Your answer should consist of each line below that includes the word "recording".

※

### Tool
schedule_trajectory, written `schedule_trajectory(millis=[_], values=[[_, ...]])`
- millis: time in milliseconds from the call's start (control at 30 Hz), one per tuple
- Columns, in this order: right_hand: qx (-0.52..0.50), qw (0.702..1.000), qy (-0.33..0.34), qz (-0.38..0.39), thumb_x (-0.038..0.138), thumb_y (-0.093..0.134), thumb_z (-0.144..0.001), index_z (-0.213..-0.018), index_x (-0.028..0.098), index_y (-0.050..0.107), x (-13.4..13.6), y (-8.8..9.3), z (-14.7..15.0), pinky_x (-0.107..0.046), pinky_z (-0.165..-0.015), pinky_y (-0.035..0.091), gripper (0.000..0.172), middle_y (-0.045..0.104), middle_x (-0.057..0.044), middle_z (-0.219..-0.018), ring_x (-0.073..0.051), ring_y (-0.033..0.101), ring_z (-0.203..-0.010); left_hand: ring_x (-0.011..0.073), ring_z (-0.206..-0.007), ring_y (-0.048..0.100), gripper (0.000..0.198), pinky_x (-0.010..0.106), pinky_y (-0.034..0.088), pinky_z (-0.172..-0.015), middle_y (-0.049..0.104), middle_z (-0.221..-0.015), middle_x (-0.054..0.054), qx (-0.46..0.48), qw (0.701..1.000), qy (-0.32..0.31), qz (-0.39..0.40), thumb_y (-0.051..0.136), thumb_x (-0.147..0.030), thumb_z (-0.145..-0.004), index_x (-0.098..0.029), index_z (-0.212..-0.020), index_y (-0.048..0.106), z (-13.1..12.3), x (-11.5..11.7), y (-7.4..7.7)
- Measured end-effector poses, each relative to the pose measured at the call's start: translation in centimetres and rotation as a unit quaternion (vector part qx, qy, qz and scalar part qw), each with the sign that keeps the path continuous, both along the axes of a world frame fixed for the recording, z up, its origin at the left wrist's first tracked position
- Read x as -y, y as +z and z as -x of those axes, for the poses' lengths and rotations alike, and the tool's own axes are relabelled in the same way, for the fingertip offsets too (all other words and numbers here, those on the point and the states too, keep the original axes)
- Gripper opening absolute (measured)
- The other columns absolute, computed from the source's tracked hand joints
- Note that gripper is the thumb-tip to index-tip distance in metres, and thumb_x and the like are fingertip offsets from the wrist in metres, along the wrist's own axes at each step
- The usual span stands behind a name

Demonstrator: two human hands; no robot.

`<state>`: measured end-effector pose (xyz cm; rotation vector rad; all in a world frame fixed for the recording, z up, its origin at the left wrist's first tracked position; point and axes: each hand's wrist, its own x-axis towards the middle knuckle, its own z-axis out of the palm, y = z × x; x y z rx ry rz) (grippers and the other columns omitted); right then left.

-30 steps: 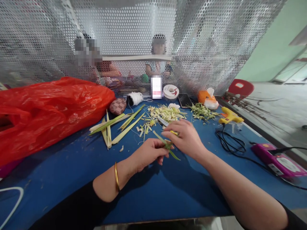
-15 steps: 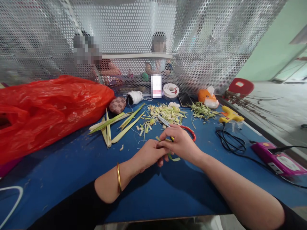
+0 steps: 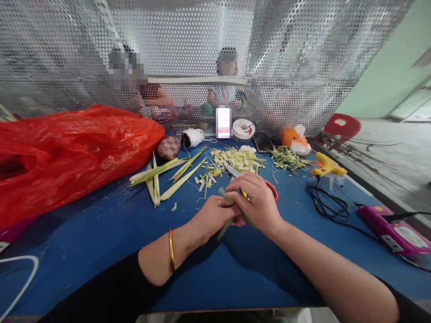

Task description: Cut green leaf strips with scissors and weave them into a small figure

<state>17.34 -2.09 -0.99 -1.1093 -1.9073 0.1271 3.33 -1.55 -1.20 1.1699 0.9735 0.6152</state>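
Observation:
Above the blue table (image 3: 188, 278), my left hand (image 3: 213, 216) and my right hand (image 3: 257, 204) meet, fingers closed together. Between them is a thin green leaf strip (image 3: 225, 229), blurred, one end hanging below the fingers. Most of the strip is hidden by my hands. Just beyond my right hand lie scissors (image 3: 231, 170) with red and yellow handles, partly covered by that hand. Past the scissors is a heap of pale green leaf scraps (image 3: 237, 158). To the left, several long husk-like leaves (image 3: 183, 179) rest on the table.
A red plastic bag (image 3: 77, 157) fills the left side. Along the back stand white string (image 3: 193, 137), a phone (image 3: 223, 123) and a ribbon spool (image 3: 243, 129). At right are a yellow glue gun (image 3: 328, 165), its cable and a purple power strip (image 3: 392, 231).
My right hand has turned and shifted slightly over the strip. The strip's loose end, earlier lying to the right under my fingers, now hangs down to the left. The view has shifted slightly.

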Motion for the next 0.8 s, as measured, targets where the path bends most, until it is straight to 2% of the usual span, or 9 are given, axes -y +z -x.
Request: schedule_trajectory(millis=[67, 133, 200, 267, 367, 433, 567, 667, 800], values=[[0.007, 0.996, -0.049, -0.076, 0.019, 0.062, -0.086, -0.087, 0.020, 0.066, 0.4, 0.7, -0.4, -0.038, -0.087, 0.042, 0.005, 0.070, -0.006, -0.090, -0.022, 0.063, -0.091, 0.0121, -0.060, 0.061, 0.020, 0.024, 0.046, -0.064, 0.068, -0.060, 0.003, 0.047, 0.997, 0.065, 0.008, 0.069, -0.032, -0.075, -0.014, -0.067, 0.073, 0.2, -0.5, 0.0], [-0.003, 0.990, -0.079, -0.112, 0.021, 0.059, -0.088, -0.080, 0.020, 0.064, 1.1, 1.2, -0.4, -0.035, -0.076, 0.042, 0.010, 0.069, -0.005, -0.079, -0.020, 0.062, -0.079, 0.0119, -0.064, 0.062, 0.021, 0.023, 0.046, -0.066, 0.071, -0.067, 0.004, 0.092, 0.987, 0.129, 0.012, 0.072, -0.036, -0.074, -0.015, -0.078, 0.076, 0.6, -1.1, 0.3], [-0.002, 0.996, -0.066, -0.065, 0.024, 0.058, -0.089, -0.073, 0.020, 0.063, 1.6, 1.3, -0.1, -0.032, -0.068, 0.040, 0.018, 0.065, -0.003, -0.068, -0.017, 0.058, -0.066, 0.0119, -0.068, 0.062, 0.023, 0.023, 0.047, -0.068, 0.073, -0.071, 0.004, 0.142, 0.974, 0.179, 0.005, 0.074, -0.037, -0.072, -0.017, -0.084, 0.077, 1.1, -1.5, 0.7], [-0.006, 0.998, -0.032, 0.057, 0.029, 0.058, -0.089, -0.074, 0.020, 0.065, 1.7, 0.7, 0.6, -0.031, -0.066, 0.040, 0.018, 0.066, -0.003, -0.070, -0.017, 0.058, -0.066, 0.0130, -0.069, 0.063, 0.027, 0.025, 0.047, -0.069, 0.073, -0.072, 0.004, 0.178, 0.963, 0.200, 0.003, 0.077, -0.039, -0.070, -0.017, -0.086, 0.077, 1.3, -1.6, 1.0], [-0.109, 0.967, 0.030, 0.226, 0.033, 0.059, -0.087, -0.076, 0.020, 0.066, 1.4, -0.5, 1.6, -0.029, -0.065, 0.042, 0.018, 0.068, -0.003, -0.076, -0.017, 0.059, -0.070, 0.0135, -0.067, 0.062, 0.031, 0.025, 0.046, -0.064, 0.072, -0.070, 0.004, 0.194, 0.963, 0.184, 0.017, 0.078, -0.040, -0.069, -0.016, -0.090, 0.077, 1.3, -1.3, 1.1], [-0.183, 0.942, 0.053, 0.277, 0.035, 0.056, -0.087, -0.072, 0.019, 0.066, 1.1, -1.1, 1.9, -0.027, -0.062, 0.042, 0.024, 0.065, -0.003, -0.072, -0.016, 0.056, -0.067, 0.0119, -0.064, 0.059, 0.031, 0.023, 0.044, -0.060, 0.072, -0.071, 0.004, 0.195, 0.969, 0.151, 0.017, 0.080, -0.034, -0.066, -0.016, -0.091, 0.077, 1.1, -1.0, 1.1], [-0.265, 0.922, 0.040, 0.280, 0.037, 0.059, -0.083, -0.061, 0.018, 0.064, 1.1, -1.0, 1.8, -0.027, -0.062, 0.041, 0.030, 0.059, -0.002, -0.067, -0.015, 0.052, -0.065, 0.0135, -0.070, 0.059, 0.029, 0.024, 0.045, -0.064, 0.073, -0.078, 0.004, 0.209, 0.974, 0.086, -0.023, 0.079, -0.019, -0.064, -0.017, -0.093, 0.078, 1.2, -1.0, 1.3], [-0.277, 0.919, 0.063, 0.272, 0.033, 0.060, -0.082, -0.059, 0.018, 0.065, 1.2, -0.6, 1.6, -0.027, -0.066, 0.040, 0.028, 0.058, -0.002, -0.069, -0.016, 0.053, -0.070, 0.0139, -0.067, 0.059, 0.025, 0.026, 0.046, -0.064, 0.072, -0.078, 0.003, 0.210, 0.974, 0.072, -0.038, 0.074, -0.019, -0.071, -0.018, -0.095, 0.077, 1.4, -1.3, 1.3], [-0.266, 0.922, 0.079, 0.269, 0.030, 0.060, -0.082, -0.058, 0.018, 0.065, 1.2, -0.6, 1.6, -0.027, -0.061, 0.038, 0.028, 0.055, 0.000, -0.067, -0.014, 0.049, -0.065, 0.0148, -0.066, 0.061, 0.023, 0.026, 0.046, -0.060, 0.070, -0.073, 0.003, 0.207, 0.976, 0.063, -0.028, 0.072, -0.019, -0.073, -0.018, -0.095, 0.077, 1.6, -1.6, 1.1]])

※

Response for this exercise
- Measured end-effector poses, each relative to the pose measured at the call's start: translation in centimetres and rotation as a unit quaternion (vector part qx, qy, qz and scalar part qw), each with the sign that keeps the path continuous, both along the axes of a world frame fixed for the recording, z up, its origin at the left wrist's first tracked position
`<state>`: measured end-effector pose (xyz cm; rotation vector rad; all in a world frame fixed for the recording, z up, its origin at the left wrist's first tracked position; point and axes: each hand's wrist, its own x-axis towards the middle knuckle, its own z-axis out of the palm, y = z × x; x y z rx ry rz) (grippers and the other columns omitted); right then left.

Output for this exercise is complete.